Want to be a bioengineer?
Engineers and Biologists are finally talking to each other and learning from ecology.
Bio-engineers need to study both mechanical instrumentation (maths, physics) and living
systems (ecology, biology, chemistry). Bio-physics, Bio-chemistry, molecular biology,
genetic engineering, ecological sciences are related fields of study.
Flush toilets and conventional sewage treatment plants are very wasteful in
water consumption and are also very polluting. To address the problems of conventional
wastewater treatment facilities. Ecological Sanitation experts around the world, are
designing alternative systems designed to mimic nature. These alternative systems use
man-made ponds, constructed wetlands and designed soil filters to transform wastewater.
The Findhorn Ecovillage in Scotland has actually created a Living
Machine that uses natural non-chemical biological systems to clean sewage and
creates a mini-ecosystem within a greenhouse environment, mimicking nature's own water
cleaning system. Diverse communities of bacteria, algae, micro-organisms, numerous species
of plants and trees, snails, fish and other living creatures interact as whole ecologies
in tanks and bio-filters. (www.ecovillagefindhorn.com).
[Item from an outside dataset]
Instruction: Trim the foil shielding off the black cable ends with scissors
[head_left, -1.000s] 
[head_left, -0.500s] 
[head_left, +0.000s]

People at the Auroville
Centre for Urban Research in Pondicherry have also done a lot of work in this area.
So why dont you also try becoming a bioengineer and create a water
treatment plant in your home or school?
Recycle your wastewater relatively inexpensively, with minimal
distribution costs, and the bonus of reclaimed resources ready to feed your garden or
fishpond, or flush your toilets and water your lawns!
Reed bed waste water
treatment plants
Even if you dont actually make
one, investigate and research the subject.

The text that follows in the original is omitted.